Beat expertise equips journalists to challenge claims by media savvy representatives of extremist groups.

Journalists reporting on extremist groups need to arm themselves with knowledge as neo-Nazi and terrorist organizations become more sophisticated in their messaging and media manipulation, a leading expert on radicalization told Ryerson journalism students.

Amarnath Amarasingam, a research fellow at the London-based Institute for Strategic Dialogue and at George Washington University, made the case for beat reporting, arguing that reporters need to be equipped with the knowledge and background to challenge the claims of extremists and to put their claims in context.

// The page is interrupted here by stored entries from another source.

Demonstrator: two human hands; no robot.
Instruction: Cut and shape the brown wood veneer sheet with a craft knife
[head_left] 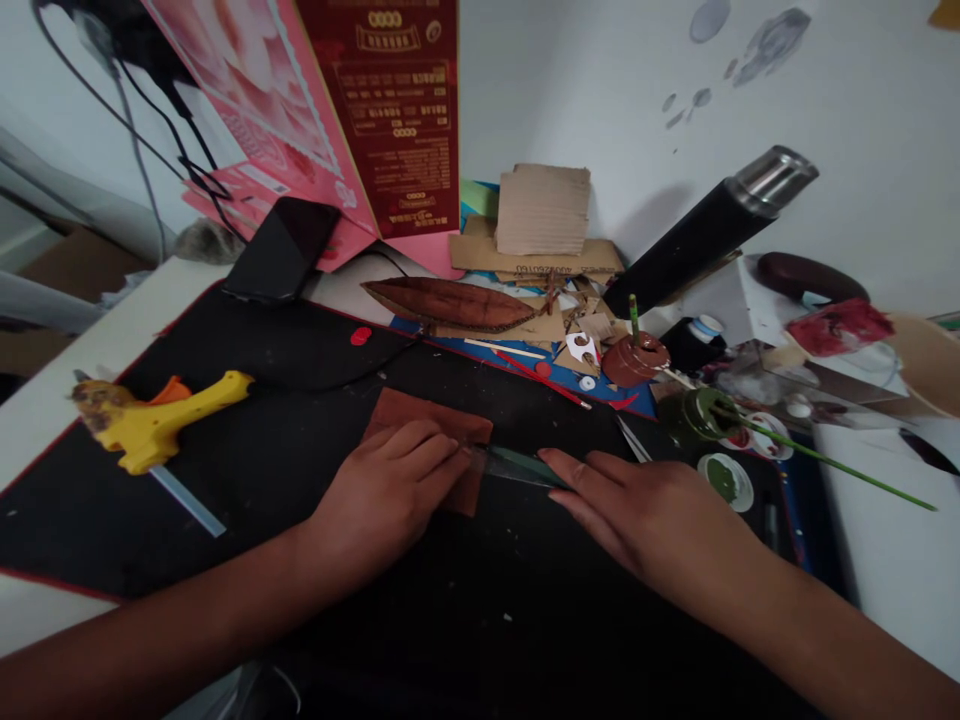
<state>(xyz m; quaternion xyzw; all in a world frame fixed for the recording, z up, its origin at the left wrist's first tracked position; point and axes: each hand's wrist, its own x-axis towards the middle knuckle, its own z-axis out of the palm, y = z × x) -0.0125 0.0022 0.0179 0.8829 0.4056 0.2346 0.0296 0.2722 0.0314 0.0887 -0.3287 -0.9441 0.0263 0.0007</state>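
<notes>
- Over the middle of the black mat (450, 620), the left hand (394, 490) lies palm down, fingers bent and close together on the brown sheet (405, 407); whether they pinch anything underneath, I cannot tell.
- The right hand (652, 510) reaches in from the right, wrist low, thumb and fingers clamped on the dark green strip (517, 460), whose far end meets the sheet beside the left fingertips.
- Both forearms slant inward from the lower corners of the view.
- The sheet sits flat between the hands, its upper edge and right corner showing past the left hand.
- Mat surface stretches from the left hand to the yellow glue gun (165, 415), and from both hands down to the lower edge of the view.
- Right of the right hand, the green paint jar (697, 415) and a white lid of green paint (724, 482) stand near.
- Counted: two hands, one sheet, one glue gun, one phone (281, 250), one black flask (697, 225), one brown leaf-shaped piece (450, 303) behind the sheet, and two open paint jars, the green one and a brown one (634, 360).
</notes>
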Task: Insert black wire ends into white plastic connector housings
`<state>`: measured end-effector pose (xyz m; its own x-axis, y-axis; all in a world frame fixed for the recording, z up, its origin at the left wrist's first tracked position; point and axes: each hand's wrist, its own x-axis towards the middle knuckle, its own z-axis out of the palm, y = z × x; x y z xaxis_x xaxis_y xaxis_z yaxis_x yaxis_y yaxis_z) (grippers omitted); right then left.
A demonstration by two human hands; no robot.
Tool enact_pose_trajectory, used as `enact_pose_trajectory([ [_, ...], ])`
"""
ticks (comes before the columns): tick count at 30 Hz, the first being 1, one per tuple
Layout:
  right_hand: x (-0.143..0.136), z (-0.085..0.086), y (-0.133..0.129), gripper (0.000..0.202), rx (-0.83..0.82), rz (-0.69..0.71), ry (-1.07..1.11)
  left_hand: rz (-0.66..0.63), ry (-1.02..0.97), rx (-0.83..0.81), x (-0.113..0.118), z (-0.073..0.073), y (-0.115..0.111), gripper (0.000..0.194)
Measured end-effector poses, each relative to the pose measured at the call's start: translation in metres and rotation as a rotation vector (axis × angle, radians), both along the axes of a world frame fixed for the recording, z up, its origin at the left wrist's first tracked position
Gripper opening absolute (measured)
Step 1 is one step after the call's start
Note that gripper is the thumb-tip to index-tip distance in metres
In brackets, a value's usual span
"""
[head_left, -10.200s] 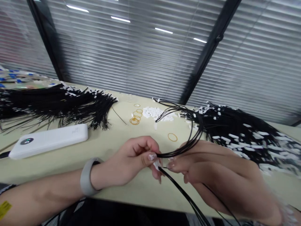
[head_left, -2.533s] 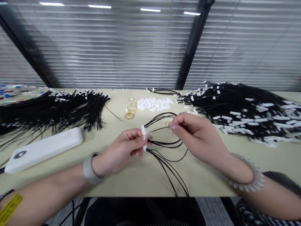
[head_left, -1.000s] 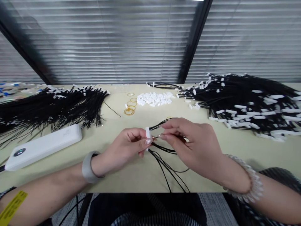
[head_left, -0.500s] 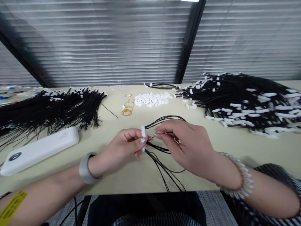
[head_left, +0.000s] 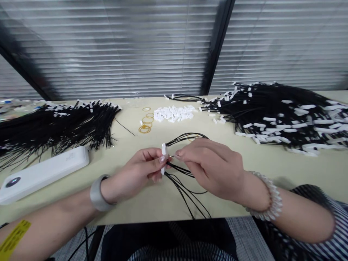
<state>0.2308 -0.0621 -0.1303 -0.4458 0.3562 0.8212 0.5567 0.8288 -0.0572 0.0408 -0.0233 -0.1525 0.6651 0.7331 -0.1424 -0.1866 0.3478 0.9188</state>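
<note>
Pinched between the thumb and fingers of my left hand [head_left: 148, 165] is a long white connector housing [head_left: 163, 149], held upright over the table. Several thin black wires [head_left: 179, 180] run out of its right side, in groups at the top, middle and bottom. My right hand [head_left: 213, 168] is closed just to the right, its thumb and forefinger pinching a thin wire whose metal tip [head_left: 172, 156] points at the housing. Whether that tip is inside the housing I cannot tell. Part of the wires is hidden behind my right hand.
A heap of loose white housings [head_left: 174, 113] lies beyond my hands, beside yellow rubber bands [head_left: 145, 127]. Black wires [head_left: 78, 125] are piled at left, near a white power bank [head_left: 45, 174]. A larger pile of black wires with white connectors [head_left: 282, 112] covers the right side.
The whole view has shifted slightly. My right hand has turned a little over the wire, and the pinched wire's tip still sits close to the housing. My left hand keeps its hold.
</note>
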Motion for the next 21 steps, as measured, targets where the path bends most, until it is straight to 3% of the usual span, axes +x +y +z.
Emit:
enact_pose_trajectory([
  [7,0.0012,-0.0028,0.0008,0.024,0.004,-0.010,-0.029,-0.057,-0.006,-0.044,-0.0010,-0.0003,0.0006,0.013],
  [21,0.0024,-0.0001,-0.0036,0.023,0.011,-0.003,-0.083,-0.033,-0.001,-0.062,0.0011,0.0045,-0.0022,0.016],
])
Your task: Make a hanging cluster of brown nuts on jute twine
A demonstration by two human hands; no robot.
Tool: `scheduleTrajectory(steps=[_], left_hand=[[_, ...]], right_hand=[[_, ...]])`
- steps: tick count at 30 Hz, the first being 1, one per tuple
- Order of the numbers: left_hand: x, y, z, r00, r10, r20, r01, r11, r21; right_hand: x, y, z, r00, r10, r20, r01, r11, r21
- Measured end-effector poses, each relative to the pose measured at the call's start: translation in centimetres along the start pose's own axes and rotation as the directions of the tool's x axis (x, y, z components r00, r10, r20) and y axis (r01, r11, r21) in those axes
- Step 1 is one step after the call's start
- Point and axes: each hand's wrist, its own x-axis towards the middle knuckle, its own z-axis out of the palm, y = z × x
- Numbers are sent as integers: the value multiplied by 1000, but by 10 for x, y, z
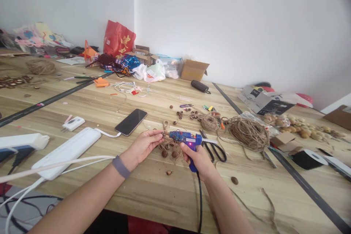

“Part of the problem with the alt-right is that they removed their white hoods and put on suit jackets,” he said during a recent Ryerson Journalism Research Centre event that focused on best practices for coverage of extremist views. “I don’t think they should be allowed to just kind of change that image without challenge.”

Journalists need to understand the context behind extremists’ beliefs and the movements they represent, said Amarasingam, who has written about radicalization and terrorism for publications such as The Atlantic and Huffington Post, and also edited Sri Lanka: The Struggle for Peace in the Aftermath of Warand The Stewart/Colbert Effect: Essays on the Real Impacts of Fake News. He was interviewed onstage by Ryerson journalism professor Joyce Smith during the RJRC’s Oct. 5 event, “Covering extremism: Reporting News vs. Being Used.”

“There’s a history of these movements and an ideological backing which you kind of need to know,” Amarasingam said, “and I think sometimes if you don’t know that you can slip into very sloppy reporting, which in this issue particularly can (cause) a lot of damage.”